(Listed records begins)

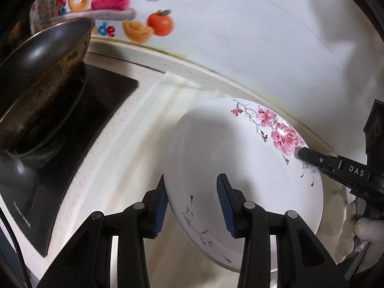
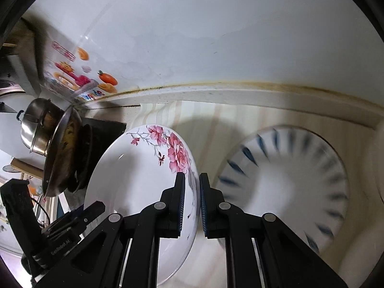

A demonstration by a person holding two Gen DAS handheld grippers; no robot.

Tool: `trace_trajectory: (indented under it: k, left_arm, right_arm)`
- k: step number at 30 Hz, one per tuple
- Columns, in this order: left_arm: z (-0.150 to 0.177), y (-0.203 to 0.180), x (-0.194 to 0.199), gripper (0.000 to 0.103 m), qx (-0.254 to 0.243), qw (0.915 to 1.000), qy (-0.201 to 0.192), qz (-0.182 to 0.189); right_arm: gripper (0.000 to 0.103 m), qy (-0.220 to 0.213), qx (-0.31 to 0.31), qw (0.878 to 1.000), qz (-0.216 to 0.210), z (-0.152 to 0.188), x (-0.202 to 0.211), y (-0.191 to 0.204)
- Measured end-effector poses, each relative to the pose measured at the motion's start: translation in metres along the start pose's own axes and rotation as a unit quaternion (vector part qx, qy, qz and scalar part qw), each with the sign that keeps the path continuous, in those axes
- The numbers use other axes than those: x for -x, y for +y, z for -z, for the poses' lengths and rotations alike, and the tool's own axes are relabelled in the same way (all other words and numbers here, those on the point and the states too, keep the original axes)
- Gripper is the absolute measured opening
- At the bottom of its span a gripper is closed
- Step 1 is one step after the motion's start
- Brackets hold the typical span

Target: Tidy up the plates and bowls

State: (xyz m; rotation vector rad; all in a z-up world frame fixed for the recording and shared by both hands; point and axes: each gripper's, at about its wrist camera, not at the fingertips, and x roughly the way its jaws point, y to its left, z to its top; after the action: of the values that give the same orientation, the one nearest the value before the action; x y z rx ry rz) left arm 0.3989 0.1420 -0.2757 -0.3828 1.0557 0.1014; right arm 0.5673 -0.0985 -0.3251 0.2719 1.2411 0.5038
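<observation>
Blackened wok (image 1: 40, 76) on the stove (image 1: 79, 129) sits far left; only the right wrist view catches the steel pot (image 2: 36, 124) behind it. Left gripper (image 1: 192, 204) and right gripper (image 2: 192, 204) both pinch the floral plate (image 1: 240, 168) by opposite rims, over the counter (image 1: 134, 158). Blue-striped plate (image 2: 288, 182) shows only right-side.

The left gripper (image 1: 193, 201) clamps the near rim of the flowered plate (image 1: 240, 158) between its blue pads, while the right gripper (image 2: 192, 201), held in a white-gloved hand (image 1: 364, 228), pinches the plate's opposite rim, jaws nearly together.
</observation>
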Motion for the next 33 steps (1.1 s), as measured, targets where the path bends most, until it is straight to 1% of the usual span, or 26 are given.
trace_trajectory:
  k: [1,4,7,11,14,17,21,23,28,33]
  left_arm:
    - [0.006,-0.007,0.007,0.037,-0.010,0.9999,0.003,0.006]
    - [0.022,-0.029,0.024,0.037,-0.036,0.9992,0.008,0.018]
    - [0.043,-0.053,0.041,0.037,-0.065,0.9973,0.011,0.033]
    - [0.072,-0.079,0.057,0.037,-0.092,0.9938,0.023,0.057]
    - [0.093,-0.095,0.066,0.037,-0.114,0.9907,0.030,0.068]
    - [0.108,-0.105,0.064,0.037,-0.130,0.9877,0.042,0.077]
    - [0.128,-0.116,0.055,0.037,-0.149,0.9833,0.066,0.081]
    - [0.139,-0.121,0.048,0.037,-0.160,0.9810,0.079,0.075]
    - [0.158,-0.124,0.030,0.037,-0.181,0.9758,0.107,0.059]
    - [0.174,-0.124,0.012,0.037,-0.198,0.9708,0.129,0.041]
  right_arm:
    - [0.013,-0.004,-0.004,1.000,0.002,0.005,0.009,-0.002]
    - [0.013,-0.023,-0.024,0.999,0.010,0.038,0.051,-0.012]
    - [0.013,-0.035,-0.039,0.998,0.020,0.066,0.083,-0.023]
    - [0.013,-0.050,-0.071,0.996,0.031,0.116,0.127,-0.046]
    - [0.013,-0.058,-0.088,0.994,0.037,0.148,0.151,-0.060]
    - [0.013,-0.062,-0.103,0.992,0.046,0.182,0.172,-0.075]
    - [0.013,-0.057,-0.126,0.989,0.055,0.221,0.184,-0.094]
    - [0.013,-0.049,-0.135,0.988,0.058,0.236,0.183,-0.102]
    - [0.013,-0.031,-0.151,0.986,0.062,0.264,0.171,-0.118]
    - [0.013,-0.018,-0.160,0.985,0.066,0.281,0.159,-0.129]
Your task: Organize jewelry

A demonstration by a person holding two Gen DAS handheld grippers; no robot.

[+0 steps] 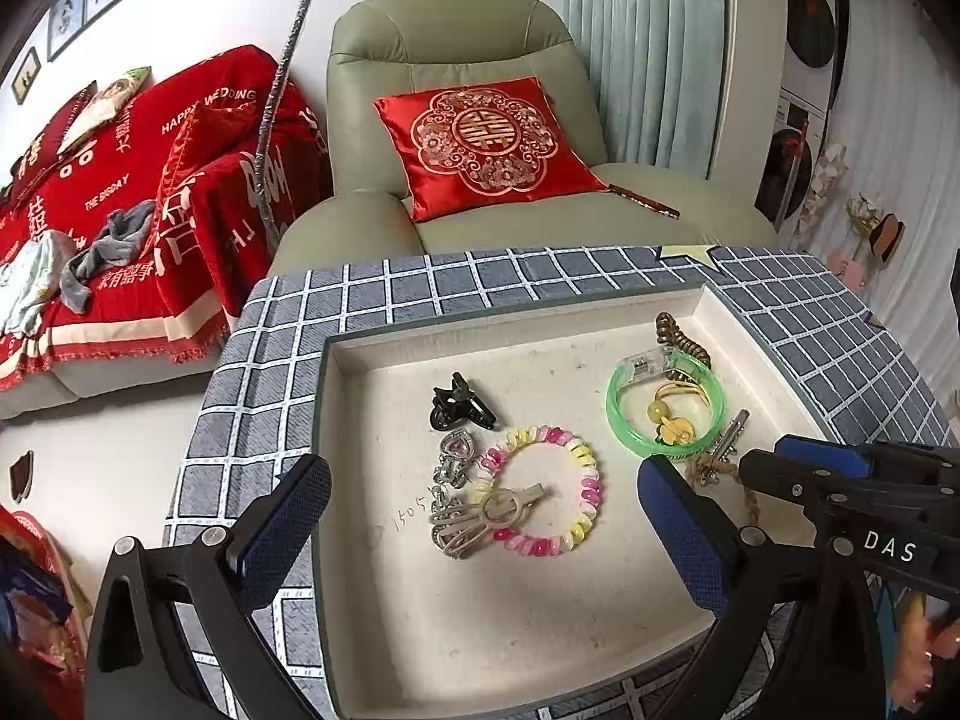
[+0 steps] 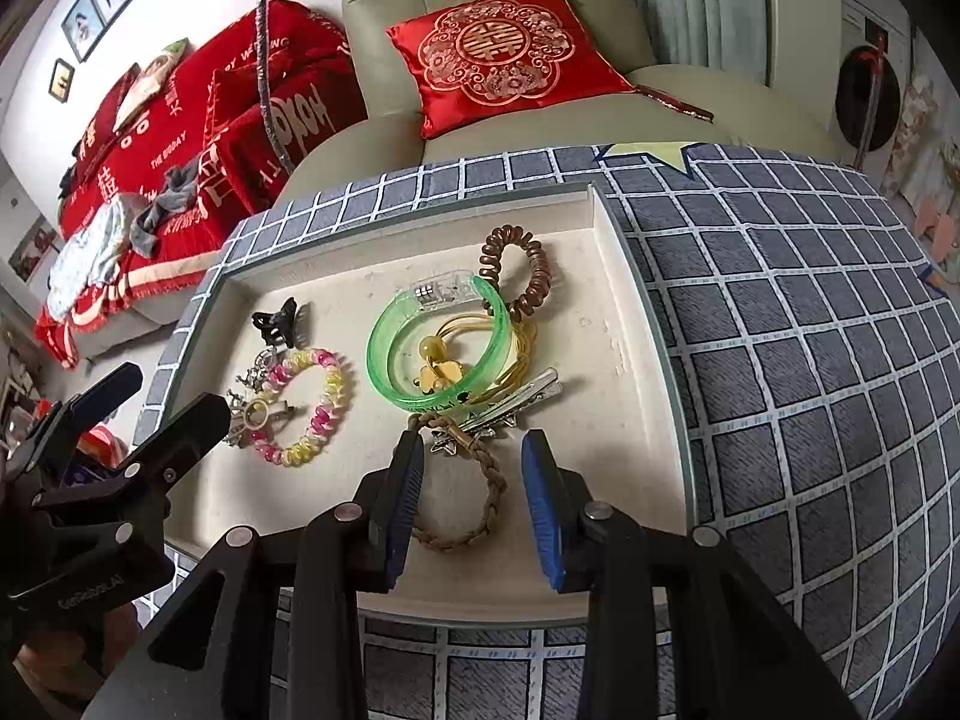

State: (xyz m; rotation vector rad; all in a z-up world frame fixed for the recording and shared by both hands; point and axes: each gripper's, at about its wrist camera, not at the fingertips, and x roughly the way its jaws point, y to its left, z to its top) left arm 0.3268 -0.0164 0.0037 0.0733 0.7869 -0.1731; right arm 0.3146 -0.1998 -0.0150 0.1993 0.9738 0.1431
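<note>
"DAS" marks the right gripper [image 2: 474,468], parted astride the braided band [image 2: 474,504] near the tray's [image 2: 636,324] front edge, while the left gripper [image 1: 480,516] gapes empty.

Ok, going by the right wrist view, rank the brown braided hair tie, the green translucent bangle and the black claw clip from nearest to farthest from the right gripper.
1. Brown braided hair tie: lying between the open fingers of the right gripper.
2. Green translucent bangle: straight ahead, mid-tray.
3. Black claw clip: far left, towards the tray's back.
</note>
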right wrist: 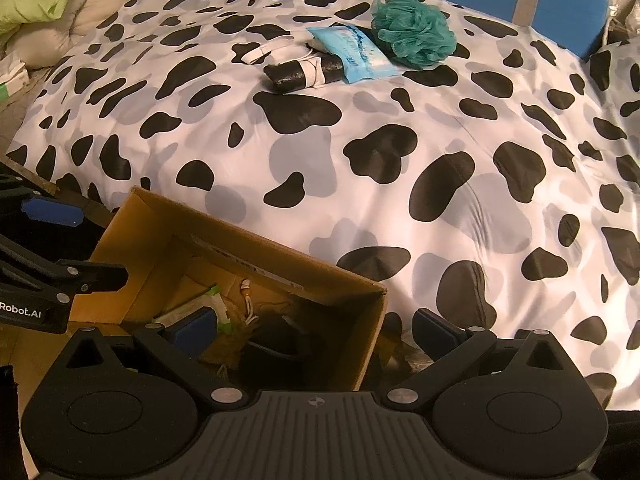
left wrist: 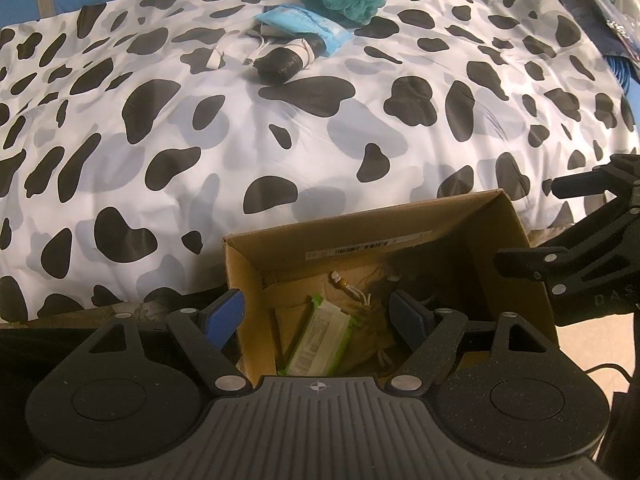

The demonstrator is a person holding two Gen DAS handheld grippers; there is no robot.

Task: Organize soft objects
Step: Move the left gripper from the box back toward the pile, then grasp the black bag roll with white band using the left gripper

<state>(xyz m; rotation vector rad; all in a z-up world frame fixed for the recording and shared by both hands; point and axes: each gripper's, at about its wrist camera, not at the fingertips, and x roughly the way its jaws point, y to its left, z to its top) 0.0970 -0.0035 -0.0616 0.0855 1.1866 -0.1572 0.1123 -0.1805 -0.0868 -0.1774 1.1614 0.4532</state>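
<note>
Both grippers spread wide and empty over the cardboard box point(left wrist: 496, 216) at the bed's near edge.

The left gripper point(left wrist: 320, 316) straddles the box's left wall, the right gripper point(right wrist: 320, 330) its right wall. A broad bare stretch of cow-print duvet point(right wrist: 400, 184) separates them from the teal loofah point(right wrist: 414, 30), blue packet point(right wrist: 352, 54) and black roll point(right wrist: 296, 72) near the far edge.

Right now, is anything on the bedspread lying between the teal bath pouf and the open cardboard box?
Nothing visible does. The teal bath pouf sits far up the bedspread; only bare patterned cover separates it from the cardboard box. The blue packet lies beside it.
</note>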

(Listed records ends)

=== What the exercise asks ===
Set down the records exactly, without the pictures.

=== Solution below ===
A demonstration by a person holding two Gen DAS handheld grippers; no robot.

Tool: `trace_trajectory: (indented under it: k, left_arm, right_arm)`
- k: step number at 30 Hz, one per tuple
- Columns, in this order: left_arm: z (-0.150 to 0.177), y (-0.203 to 0.180), x (-0.194 to 0.199), gripper (0.000 to 0.103 m), qx (-0.254 to 0.243), qw (0.915 to 1.000), qy (-0.201 to 0.192), qz (-0.182 to 0.189); right_arm: gripper (0.000 to 0.103 m), qy (-0.220 to 0.213), qx (-0.31 to 0.31), qw (0.878 to 1.000), qz (-0.216 to 0.210), z (-0.152 to 0.188), x (-0.202 to 0.211), y (-0.191 to 0.204)
- Measured end-effector poses, each relative to the pose measured at the motion's start: translation in metres along the start pose's own axes and rotation as a unit quaternion (vector part qx, qy, qz and scalar part qw), each with the sign that keeps the path continuous, in those axes
- The numbers use other axes than those: x for -x, y for +y, z for -z, for the poses' lengths and rotations alike, and the tool's own axes are relabelled in the same way (all other words and numbers here, those on the point and the states too, keep the original axes)
- Gripper is the absolute measured opening
- At the bottom of its span a gripper is closed
- Step 1 is one step after the motion's start
- Brackets hold the typical span

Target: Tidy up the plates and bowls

State: (xyz m; rotation vector rad; all in a z-up world frame fixed for the recording and shared by both hands; point and axes: each gripper's, at about its wrist camera, not at the fingertips, and x roughly the way its jaws point, y to its left, z to its top; after the action: of the values that give the same orientation, the one nearest the value before the action; x y z rx ry rz) left arm 0.3989 0.1420 -0.2757 -0.3828 1.0557 0.1014; right arm 0.5673 -0.0985 -0.3251 0.2719 1.2411 0.5038
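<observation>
Blackened wok (image 1: 40, 76) on the stove (image 1: 79, 129) sits far left; only the right wrist view catches the steel pot (image 2: 36, 124) behind it. Left gripper (image 1: 192, 204) and right gripper (image 2: 192, 204) both pinch the floral plate (image 1: 240, 168) by opposite rims, over the counter (image 1: 134, 158). Blue-striped plate (image 2: 288, 182) shows only right-side.

The left gripper (image 1: 193, 201) clamps the near rim of the flowered plate (image 1: 240, 158) between its blue pads, while the right gripper (image 2: 192, 201), held in a white-gloved hand (image 1: 364, 228), pinches the plate's opposite rim, jaws nearly together.
</observation>
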Motion for the next 33 steps (1.1 s), as measured, targets where the path bends most, until it is straight to 1% of the usual span, or 26 are given.
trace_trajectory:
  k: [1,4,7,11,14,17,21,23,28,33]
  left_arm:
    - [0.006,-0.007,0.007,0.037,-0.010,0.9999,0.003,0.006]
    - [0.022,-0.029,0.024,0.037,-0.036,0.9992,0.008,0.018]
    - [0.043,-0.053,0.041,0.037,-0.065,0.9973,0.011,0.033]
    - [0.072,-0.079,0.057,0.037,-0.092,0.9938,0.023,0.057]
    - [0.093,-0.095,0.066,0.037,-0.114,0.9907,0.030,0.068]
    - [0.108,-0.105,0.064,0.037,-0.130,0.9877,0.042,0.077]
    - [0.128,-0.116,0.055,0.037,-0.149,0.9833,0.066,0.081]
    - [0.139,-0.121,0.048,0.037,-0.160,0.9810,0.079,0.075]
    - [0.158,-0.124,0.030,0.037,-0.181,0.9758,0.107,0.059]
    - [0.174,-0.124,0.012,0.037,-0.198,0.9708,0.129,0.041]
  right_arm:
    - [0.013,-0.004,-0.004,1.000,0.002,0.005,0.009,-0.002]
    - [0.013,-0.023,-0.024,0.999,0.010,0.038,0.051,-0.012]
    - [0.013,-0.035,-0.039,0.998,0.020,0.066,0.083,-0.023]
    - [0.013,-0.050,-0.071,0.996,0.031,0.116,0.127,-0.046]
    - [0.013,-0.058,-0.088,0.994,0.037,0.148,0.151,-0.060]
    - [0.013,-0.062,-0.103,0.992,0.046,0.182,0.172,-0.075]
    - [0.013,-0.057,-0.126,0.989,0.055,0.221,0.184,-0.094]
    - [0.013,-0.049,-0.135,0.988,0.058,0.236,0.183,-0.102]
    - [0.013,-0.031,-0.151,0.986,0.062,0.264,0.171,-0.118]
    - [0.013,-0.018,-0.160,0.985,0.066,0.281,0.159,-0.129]
Your task: Organize jewelry

A demonstration by a person holding two Gen DAS handheld grippers; no robot.

[+0 steps] 
[+0 steps] 

State: (xyz m; rotation vector rad; all in a z-up world frame fixed for the recording and shared by both hands; point and axes: each gripper's, at about its wrist camera, not at the fingertips, and x roughly the way its jaws point, y to its left, z to its top) left arm 0.3268 -0.0164 0.0037 0.0733 0.7869 -0.1731; right arm 0.3146 -0.1998 -0.0150 0.1993 0.9738 0.1431
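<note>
"DAS" marks the right gripper [image 2: 474,468], parted astride the braided band [image 2: 474,504] near the tray's [image 2: 636,324] front edge, while the left gripper [image 1: 480,516] gapes empty.

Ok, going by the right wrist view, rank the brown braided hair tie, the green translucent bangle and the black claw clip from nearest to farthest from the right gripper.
1. Brown braided hair tie: lying between the open fingers of the right gripper.
2. Green translucent bangle: straight ahead, mid-tray.
3. Black claw clip: far left, towards the tray's back.
</note>
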right wrist: 
left wrist: 

The demonstrator is a person holding two Gen DAS handheld grippers; there is no robot.

Task: Organize soft objects
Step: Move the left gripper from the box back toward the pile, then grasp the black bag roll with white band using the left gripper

<state>(xyz m; rotation vector rad; all in a z-up world frame fixed for the recording and shared by both hands; point and axes: each gripper's, at about its wrist camera, not at the fingertips, and x roughly the way its jaws point, y to its left, z to its top) 0.0970 -0.0035 -0.0616 0.0855 1.1866 -0.1572 0.1123 -0.1805 -0.0868 -0.1774 1.1614 0.4532</state>
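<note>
Both grippers spread wide and empty over the cardboard box point(left wrist: 496, 216) at the bed's near edge.

The left gripper point(left wrist: 320, 316) straddles the box's left wall, the right gripper point(right wrist: 320, 330) its right wall. A broad bare stretch of cow-print duvet point(right wrist: 400, 184) separates them from the teal loofah point(right wrist: 414, 30), blue packet point(right wrist: 352, 54) and black roll point(right wrist: 296, 72) near the far edge.

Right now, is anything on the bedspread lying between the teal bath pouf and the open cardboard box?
Nothing visible does. The teal bath pouf sits far up the bedspread; only bare patterned cover separates it from the cardboard box. The blue packet lies beside it.
</note>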

The exercise has nothing more to it.